Except for her curvaceous figure and the rounded tip of her nose, Helena Alden was all lines and angles. Her coffee-brown hair lay in a sleek, geometric bob. She looked like a pagan priestess in her low-cut black gown, her piercing eyes glimmering with the secrets of Gothic witchcraft.

“Alden and Associates is her namesake,” Jessie said. “A lobbying firm on K Street that represents biotech companies. They push the development of breakthrough medicines and stem cell technologies.”

“That’s noble.”

“Sometimes.” Jessie had seen the lack of ethics in their arguments—won in large part by the most sizeable contribution to a legislator’s campaign or the shapeliness of a lobbyist’s legs. “Before Sam stopped returning my calls, she seemed to have adopted Helena as a mentor. Sam had been working for her ever since she interned at Alden and Associates her senior year at Georgetown.”

“I wonder how she’s taking Sam’s death,” Nina said, “considering how close they were..”

“I was wondering the same thing,” Jessie said. “And I plan to find out. I’m going to get Sam’s things from Alden and Associates tomorrow morning.”

Chapter Eight

From the rear window of Michael’s Swann Street apartment, he watched Jessie and Nina in Sam’s bedroom across the alley. One floor down, lights on, blinds open. He had an HD view through his digital binoculars, equipped to take snapshots or video. During his assignment to Sam, he’d sometimes edited footage he’d taken of her for Croft—adding a little substance to his reports and putting Croft’s high-tech equipment to good use.

Focused on Jessie, he switched the binoculars into video mode and pressed record. He’d seen her on YouTube and watched her from the landing at the inn, standing at the window with her back to him. But now he saw her animated with her friend. Her mannerisms were similar to Sam’s, except more reserved—the tilt of her head, the way she bunched her lips when she was thinking.

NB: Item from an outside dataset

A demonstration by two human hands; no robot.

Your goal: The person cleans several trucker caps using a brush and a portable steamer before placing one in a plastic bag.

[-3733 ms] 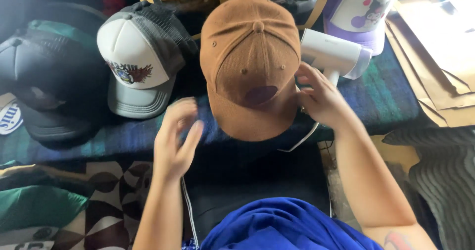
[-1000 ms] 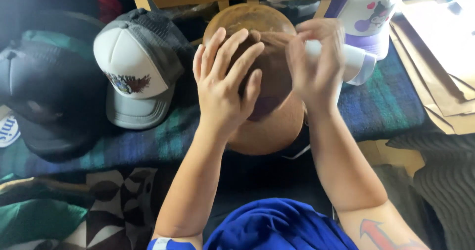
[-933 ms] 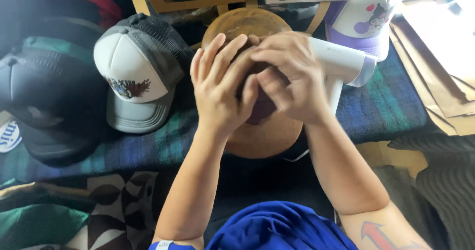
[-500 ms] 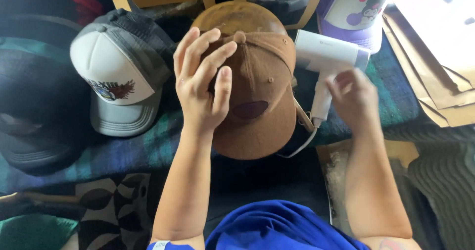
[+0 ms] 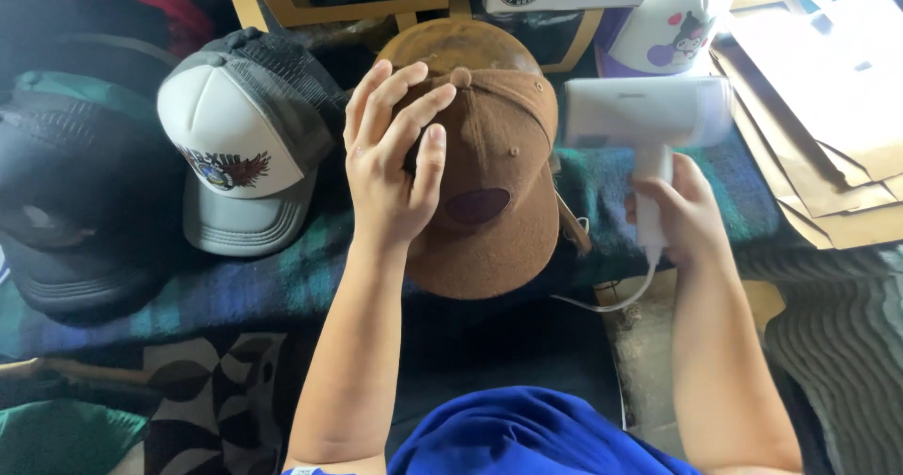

He listened to her conversation with Nina, the sound of her voice filling his apartment a beat behind the movements of her mouth. She looked determined and strong, with a glint of underlying gentleness and fear. An unexpected surge of protectiveness pulsed through him. Michael had doubted he could commit to the job with Jessie after what had happened with Sam, but now he’d gone and surprised himself. Or maybe Jessie had surprised him.

She’s definitely different from Sam.